Interview with Candace Savage

Sheila Lavender

 

 

Alice Walker wrote in The Color Purple, "I think it pisses God off if you walk by the color purple in a field somewhere and don't notice it."  We often need help paying attention to the world around us, but the rewards of following that help are well worth it.  The discovery of the natural world is full of awe that can delight and enrich our living.  Writer Candace Savage is one of those helpful guides.  Candace will be the after dinner speaker at the YFBTA Bird Symposium slated for 17 February, 2007 in Esterhazy.  Her subject: CROWS!  (Did you know that crows not only use "tools;" they manufacture them?)  Building on her first book about crows (Bird Brains: the intelligence of ravens, crows, magpies and jays published 1995), Candace incorporates new observations and research into her current book, Crows: encounters with the wise guys of the avian world.  After talking with many of those around the world who generously share their detailed discovery of these birds, Candace through her writing provides the channel for us to better relate to these fascinating creatures.  Our attention to crows will never again be the same! 

Theologian Sallie McFague writes, "Nature writing is not scientific writing that hides behind pseudo-objectivity; rather, it combines acute, careful observation with a kind of loving empathy for and delight in its object."  McFague adds: "Art frames fragments of our world; [and helps] us to look at colors, sounds, bodies, events, characters -- whatever -- with full attention."  Candace Savage is just such an "artist."  In her writing she displays the loving empathy and delight that she has for the subjects of her books.  And through her writing we share in that delight as she frames with her words, for our attention, the hundreds of unique aspects of her natural subjects. 

Many of her twenty-seven book titles are focused on such specific natural entities as crows, wolves, northern lights, wild cats, peregrine falcons, eagles,  and prairie. 

Her books include natural history/natural science as well as cultural history and books for children. 

Growing up in a variety of small towns in northwestern Alberta, the daughter of school teacher parents, Candace only slowly recognized within herself an interest in writing (although one of her first stories was written as a "Brownie" at the age of seven).  She majored in English literature at university, but is was her stint as a free-lance book editor with The Western Producer (Saskatoon) in the early 70's that got her heading into a life as an author of books.  And it was "never out-growing her sense of awe" that inspired her to write about the natural world.  She has gone on to be an award-winning writer many times over.  As she has taught her daughter, "life gives you subtle hints and little moments of surprise and delight" to which you should pay attention.  It was in "valuing the places that helped her pay attention" to the world around her that Candace learned to cease being self-conscious and to connect with "the other" about whom she would choose to write -- "to really look into the eyes of the crow" and meet it subject-to-subject. 

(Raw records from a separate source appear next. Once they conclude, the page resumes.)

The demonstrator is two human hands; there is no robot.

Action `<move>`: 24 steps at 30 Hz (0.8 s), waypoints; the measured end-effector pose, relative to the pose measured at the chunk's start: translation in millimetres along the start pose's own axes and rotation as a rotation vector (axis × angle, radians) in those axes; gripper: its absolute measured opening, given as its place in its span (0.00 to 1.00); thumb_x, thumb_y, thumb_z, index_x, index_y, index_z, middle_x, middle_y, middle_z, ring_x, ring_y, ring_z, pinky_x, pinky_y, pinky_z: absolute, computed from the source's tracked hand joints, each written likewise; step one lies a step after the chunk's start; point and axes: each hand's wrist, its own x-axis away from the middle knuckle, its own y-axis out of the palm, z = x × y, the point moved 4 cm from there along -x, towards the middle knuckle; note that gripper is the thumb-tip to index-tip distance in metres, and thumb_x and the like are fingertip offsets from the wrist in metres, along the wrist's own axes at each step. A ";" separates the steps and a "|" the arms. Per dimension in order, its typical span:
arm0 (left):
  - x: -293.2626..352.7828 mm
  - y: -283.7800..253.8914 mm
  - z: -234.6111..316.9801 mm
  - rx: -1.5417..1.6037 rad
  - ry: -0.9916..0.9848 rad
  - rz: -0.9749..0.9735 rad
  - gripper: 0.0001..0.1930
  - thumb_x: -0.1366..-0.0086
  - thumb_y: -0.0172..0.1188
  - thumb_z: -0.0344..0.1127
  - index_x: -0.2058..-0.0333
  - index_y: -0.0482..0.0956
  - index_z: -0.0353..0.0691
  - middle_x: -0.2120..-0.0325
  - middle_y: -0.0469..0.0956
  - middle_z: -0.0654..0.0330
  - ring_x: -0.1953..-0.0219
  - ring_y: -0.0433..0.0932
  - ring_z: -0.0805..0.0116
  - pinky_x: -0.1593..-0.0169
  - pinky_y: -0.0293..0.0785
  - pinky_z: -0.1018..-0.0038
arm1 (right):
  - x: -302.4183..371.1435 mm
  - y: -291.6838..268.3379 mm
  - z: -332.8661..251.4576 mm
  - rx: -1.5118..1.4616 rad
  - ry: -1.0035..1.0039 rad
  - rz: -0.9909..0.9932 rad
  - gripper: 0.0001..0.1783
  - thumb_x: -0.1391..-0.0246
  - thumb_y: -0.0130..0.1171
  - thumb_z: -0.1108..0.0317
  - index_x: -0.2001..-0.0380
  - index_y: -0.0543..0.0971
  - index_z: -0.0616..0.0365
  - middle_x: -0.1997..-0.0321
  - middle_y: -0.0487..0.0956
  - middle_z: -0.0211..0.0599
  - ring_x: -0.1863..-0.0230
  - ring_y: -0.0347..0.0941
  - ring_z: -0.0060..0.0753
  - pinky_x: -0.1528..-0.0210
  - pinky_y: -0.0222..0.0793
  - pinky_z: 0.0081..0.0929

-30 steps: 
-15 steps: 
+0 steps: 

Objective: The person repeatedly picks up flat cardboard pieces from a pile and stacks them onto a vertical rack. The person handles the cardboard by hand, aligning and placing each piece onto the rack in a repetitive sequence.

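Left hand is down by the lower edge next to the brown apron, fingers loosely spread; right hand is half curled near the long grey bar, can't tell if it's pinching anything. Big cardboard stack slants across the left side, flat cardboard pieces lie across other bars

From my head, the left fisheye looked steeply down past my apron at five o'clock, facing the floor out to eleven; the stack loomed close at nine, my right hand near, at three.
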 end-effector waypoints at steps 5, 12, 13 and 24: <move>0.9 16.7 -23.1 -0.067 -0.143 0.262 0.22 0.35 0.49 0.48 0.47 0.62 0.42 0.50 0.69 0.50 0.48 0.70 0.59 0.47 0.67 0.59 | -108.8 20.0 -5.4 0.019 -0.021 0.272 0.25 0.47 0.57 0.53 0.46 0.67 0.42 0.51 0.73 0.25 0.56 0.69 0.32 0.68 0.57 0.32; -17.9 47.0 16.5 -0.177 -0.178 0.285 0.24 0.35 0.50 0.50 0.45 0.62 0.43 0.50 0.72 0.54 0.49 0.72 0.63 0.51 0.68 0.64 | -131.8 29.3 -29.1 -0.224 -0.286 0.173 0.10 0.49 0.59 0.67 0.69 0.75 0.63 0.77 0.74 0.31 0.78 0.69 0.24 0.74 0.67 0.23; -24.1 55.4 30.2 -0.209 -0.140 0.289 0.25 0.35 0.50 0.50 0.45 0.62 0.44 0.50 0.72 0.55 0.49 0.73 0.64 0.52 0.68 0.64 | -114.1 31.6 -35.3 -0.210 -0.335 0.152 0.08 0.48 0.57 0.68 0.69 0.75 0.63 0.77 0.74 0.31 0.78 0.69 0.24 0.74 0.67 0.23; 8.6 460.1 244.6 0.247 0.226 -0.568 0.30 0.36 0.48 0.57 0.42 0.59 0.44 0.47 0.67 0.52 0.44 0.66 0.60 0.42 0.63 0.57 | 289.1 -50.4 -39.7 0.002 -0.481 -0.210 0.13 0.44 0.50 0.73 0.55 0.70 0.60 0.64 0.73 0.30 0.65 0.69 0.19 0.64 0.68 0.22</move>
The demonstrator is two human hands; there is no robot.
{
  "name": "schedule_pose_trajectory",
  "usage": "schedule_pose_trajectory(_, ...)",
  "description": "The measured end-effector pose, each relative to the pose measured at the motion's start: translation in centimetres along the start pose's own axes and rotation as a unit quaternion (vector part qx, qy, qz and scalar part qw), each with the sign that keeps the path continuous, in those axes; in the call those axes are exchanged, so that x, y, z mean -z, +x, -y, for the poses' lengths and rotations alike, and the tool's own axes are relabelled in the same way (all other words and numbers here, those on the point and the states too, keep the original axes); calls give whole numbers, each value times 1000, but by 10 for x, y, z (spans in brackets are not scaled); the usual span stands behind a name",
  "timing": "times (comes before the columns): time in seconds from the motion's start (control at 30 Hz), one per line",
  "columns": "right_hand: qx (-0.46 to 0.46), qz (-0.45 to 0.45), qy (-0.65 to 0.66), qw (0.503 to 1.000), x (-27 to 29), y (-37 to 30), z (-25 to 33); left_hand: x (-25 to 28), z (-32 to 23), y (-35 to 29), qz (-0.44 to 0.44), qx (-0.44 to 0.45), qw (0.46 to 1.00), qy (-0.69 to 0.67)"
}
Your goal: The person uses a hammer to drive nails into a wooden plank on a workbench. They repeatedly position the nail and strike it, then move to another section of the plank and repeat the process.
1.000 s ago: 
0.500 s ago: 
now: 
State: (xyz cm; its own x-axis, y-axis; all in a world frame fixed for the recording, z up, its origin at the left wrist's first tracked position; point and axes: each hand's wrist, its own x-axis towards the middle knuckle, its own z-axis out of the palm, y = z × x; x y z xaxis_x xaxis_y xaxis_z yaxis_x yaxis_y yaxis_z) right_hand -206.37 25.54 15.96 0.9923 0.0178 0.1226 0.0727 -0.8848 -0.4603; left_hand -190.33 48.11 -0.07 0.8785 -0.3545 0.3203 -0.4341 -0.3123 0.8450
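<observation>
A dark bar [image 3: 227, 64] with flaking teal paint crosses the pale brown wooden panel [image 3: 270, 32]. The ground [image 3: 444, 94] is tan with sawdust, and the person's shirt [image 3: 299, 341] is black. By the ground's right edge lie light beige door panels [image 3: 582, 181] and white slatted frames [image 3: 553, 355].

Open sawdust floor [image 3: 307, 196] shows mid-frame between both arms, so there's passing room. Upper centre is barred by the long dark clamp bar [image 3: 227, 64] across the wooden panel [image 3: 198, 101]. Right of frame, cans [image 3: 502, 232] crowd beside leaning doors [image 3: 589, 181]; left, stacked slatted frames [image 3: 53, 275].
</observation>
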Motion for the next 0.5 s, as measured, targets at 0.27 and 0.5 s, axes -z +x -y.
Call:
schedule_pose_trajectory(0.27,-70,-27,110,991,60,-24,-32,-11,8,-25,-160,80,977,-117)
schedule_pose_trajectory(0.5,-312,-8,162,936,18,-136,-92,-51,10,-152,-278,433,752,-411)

When asked about her concerns for the natural world/environment, Candace reflected that her "over-riding concern is that those of us who care [about the natural world/environment] maintain our optimism and energy"!  "There are two important lessons," says Candace: "One, that life is tenacious, and given half a chance the wild will come back, although sometimes differently; and secondly, that whatever we can do that is positive will make the future better than if we had done nothing."  She went on to say that she believes "the solutions are within us [humans], but that we cannot let fear take over" -- preventing us from acting justly and with care towards the natural world in which we live. 

Choosing to live as balanced and wholesome a life as she can with her family (extended with an assorted array of pets, including a tarantula), Candace Savage takes on many tasks and roles as she continues her personal journey of discovery and growth.  And in all things with her writing, she attempts (and I would add, succeeds) "to communicate things that really matter."   

Candace looks forward to the February event and to meeting people who share her interest in birds and the natural world.  And I have no doubt that you will very much enjoy listening to and meeting Candace Savage!